**ACTION ITEM:** In the lines below, output everything from the first line through the line containing "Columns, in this" exactly as it is. Pictures are not part of the output.

[Opening COLLECTED MATERIAL section]

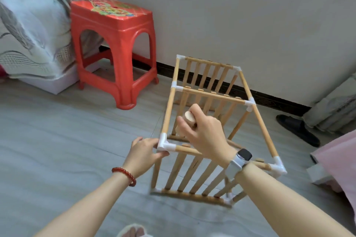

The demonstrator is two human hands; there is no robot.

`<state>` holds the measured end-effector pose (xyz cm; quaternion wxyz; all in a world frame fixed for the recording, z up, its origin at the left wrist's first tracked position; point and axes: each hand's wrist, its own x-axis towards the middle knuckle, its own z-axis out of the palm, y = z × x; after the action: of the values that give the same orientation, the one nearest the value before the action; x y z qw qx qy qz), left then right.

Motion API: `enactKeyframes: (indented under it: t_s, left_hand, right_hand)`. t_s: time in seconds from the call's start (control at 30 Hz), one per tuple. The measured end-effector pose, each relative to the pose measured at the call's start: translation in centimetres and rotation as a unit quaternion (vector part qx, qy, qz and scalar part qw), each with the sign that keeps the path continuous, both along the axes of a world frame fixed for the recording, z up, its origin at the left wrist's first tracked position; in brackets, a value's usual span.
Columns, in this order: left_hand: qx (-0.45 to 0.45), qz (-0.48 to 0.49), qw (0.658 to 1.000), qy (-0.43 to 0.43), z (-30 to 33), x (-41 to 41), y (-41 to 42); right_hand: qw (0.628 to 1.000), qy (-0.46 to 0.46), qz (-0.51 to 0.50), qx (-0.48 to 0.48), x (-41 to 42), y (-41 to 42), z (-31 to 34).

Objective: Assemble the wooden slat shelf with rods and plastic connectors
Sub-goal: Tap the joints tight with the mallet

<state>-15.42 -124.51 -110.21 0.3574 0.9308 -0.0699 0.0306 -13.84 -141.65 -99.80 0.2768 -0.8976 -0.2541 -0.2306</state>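
Shelf frame (212, 121) upright on floor (57, 131). Left hand (143, 153) grips near-left white connector (164, 143); right hand (204, 132) clamps wooden mallet (189, 116) above it.

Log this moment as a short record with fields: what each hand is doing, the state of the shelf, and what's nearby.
left hand: grips the white corner connector of the shelf frame
right hand: holds a short wooden rod, end up, above the frame
shelf: standing frame of rods and slats, white connectors at the corners
nearby: red stool to the left, black slipper to the right
surface: grey floor
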Motion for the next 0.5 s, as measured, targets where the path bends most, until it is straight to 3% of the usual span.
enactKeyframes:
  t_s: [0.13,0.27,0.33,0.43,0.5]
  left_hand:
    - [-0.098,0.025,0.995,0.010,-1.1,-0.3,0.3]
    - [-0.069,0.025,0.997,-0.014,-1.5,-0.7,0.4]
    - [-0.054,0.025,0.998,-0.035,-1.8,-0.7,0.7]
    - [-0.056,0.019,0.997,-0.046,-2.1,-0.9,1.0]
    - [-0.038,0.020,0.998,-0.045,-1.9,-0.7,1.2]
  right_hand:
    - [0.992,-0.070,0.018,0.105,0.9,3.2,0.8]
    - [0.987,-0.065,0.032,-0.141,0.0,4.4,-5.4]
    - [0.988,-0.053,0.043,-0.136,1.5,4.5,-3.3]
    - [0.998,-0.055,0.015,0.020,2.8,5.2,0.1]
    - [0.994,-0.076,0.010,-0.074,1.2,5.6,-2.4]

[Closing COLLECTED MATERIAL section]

**SOLUTION:**
The demonstrator is two human hands; there is no robot.

`<state>` holds the measured end-effector pose (xyz cm; quaternion wxyz; all in a world frame fixed for the recording, z up, its origin at the left wrist's first tracked position; point and axes: each hand's wrist, its own x-axis towards the middle knuckle, its own z-axis out of the palm, y = z × x; after the action: of the values that give the same orientation, the one nearest the value before the action; x y z qw qx qy qz), left then right.

Motion API: `enactKeyframes: (indented under it: t_s, left_hand, right_hand)`. t_s: time in seconds from the call's start (control at 30 Hz), one per tuple. The measured end-effector pose, each relative to the pose measured at the call's start: translation in centimetres and rotation as a unit quaternion (vector part qx, qy, qz and scalar part qw), each with the sign that keeps the path continuous, both along the axes of a world frame fixed for the recording, z up, its origin at the left wrist's first tracked position; in brackets, a value's usual span.
Columns, in this order: left_hand: qx (-0.45 to 0.45), qz (-0.48 to 0.49), qw (0.658 to 1.000), qy (-0.43 to 0.43), z (-30 to 33), x (-41 to 41), y (-41 to 42); right_hand: qw (0.628 to 1.000), qy (-0.46 to 0.46), qz (-0.51 to 0.50), qx (-0.48 to 0.48), x (-41 to 42), y (-41 to 42), z (-31 to 34).

With this output, the exercise is done.